Redden David T, Divers Jasmin, Vaughan Laura Kelly, Tiwari Hemant K, Beasley T Mark, Fernández José R, Kimberly Robert P, Feng Rui, Padilla Miguel A, Liu Nianjun, Miller Michael B, Allison David B
Department of Biostatistics, Section on Statistical Genetics, University of Alabama at Birmingham, Birmingham, Alabama, United States of America.
PLoS Genet. 2006 Aug 25;2(8):e137. doi: 10.1371/journal.pgen.0020137. Epub 2006 Jul 18.
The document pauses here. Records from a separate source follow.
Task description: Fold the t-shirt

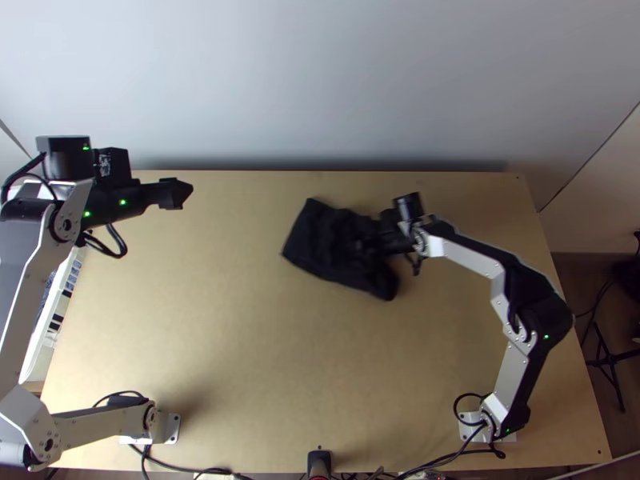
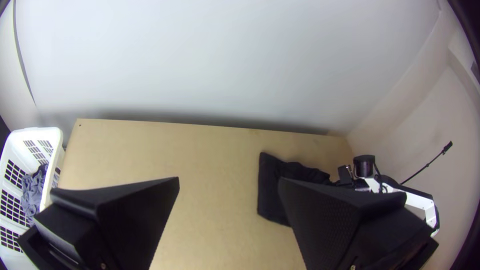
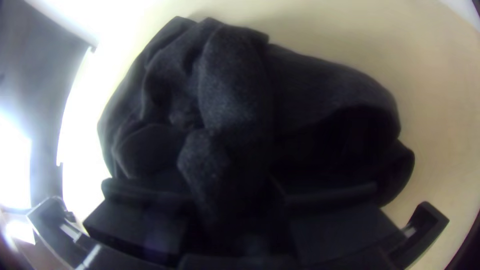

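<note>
The black t-shirt [image 1: 320,244] lies bunched on the table's upper middle, flatter toward its left end. In the top view my right gripper [image 1: 389,238] is at the cloth's right part, black against black. Thick folds of the t-shirt [image 3: 235,95] rise in front of my right gripper [image 3: 237,196] in the right wrist view; how it stands on the fabric is too dark to tell. My left gripper [image 1: 176,194] is over the table's far left corner, away from the cloth. In the left wrist view, my left gripper [image 2: 229,182] is open with nothing held, and the t-shirt [image 2: 270,192] lies farther off.
Bare wooden table [image 1: 200,320] stretches left of and below the cloth. A white basket [image 2: 57,137] with greyish-blue fabric [image 2: 35,187] inside stands beyond the table's left edge. A pale wall [image 1: 320,80] rises behind the far edge. Cables run along the near edge.
</note>
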`<state>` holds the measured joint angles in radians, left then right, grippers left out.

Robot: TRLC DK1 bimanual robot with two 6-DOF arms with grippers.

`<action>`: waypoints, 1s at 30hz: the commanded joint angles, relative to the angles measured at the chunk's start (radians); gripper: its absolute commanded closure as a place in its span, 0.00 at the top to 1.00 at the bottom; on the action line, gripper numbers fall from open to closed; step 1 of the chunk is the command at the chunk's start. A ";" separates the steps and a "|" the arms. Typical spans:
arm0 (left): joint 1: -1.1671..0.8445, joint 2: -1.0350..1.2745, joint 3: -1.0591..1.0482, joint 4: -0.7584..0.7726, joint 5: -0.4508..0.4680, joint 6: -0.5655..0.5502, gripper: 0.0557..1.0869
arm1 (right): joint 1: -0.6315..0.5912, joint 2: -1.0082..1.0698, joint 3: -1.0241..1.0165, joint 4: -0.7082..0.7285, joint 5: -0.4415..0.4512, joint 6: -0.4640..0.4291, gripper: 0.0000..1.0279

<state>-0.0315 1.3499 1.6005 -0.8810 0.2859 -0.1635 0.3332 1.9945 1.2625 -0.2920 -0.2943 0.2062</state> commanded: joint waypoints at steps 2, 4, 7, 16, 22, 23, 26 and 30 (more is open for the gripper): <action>0.042 -0.063 -0.074 0.001 0.015 0.009 0.93 | -0.229 -0.079 -0.018 -0.003 0.030 -0.117 0.03; 0.050 -0.075 -0.100 0.001 0.019 0.012 0.93 | -0.295 -0.094 -0.009 -0.001 0.030 -0.145 0.03; 0.059 -0.086 -0.126 0.001 0.021 0.021 0.93 | -0.378 -0.095 0.021 -0.001 0.030 -0.183 0.03; 0.062 -0.100 -0.155 0.010 0.021 0.032 0.93 | -0.582 -0.026 0.123 -0.001 0.064 -0.229 0.03; 0.065 -0.101 -0.159 0.014 0.022 0.036 0.93 | -0.689 0.043 0.202 0.019 0.109 -0.223 0.03; 0.067 -0.101 -0.159 0.016 0.021 0.036 0.93 | -0.706 0.058 0.215 0.017 0.118 -0.222 0.03; 0.071 -0.097 -0.163 0.019 0.022 0.042 0.93 | -0.746 0.095 0.236 0.019 0.147 -0.222 0.03; 0.070 -0.094 -0.162 0.019 0.024 0.044 0.93 | -0.804 0.118 0.245 0.011 0.178 -0.200 0.03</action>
<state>0.0360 1.2537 1.4418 -0.8658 0.3073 -0.1253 -0.3683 2.0590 1.4693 -0.2771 -0.1619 -0.0128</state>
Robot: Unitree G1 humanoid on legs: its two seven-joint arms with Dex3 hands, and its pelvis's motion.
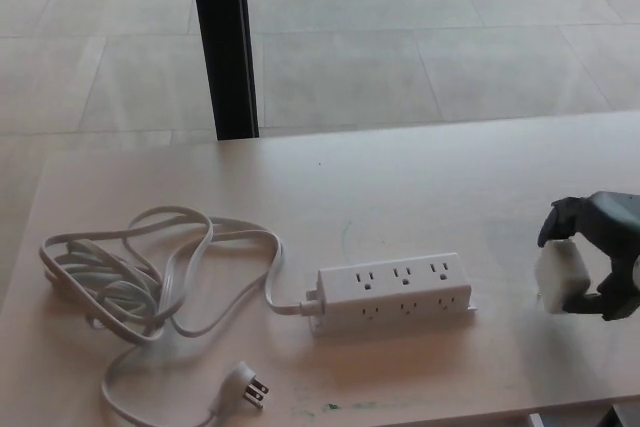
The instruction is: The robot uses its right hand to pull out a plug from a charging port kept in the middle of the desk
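The pale desk point(420, 177) stands before a tiled floor and a dark post. My right hand point(598, 255) holds the plug point(561, 274) low at the right edge, well apart from the power strip point(392, 289) in the middle. It could slip if the fingers loosen. It is a white, blocky adapter, already out.

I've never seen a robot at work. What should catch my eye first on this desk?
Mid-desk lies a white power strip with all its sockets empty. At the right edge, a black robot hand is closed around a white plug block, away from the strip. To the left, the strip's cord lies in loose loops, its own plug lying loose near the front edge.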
Individual genetic admixture estimates, determined both across the genome and at specific genomic regions, have been proposed for use in identifying specific genomic regions harboring loci influencing phenotypes in regional admixture mapping (RAM). Estimates of individual ancestry can be used in structured association tests (SAT) to reduce confounding induced by various forms of population substructure. Although presented as two distinct approaches, we provide a conceptual framework in which both RAM and SAT are special cases of a more general linear model. We clarify which variables are sufficient to condition upon in order to prevent spurious associations and also provide a simple closed form "semiparametric" method of evaluating the reliability of individual admixture estimates. An estimate of the reliability of individual admixture estimates is required to make an inherent errors-in-variables problem tractable. Casting RAM and SAT methods as a general linear model offers enormous flexibility enabling application to a rich set of phenotypes, populations, covariates, and situations, including interaction terms and multilocus models. This approach should allow far wider use of RAM and SAT, often using standard software, in addressing admixture as either a confounder of association studies or a tool for finding loci influencing complex phenotypes in species as diverse as plants, humans, and nonhuman animals.
已有人提出在全基因组和特定基因组区域确定个体遗传混合估计值,以用于在区域混合映射(RAM)中识别含有影响表型位点的特定基因组区域。个体祖先估计值可用于结构化关联测试(SAT),以减少各种形式的群体亚结构所引起的混杂。尽管呈现为两种不同的方法,但我们提供了一个概念框架,其中RAM和SAT都是一个更通用线性模型的特殊情况。我们阐明了为防止虚假关联需要以哪些变量为条件,并提供了一种简单的封闭形式“半参数”方法来评估个体混合估计值的可靠性。为了使固有的变量误差问题易于处理,需要对个体混合估计值的可靠性进行估计。将RAM和SAT方法视为通用线性模型提供了极大的灵活性,能够应用于丰富的一系列表型、群体、协变量和情况,包括交互项和多位点模型。这种方法应该允许更广泛地使用RAM和SAT,通常使用标准软件,将混合作为关联研究的混杂因素或作为在植物、人类和非人类动物等多种物种中寻找影响复杂表型位点的工具来处理。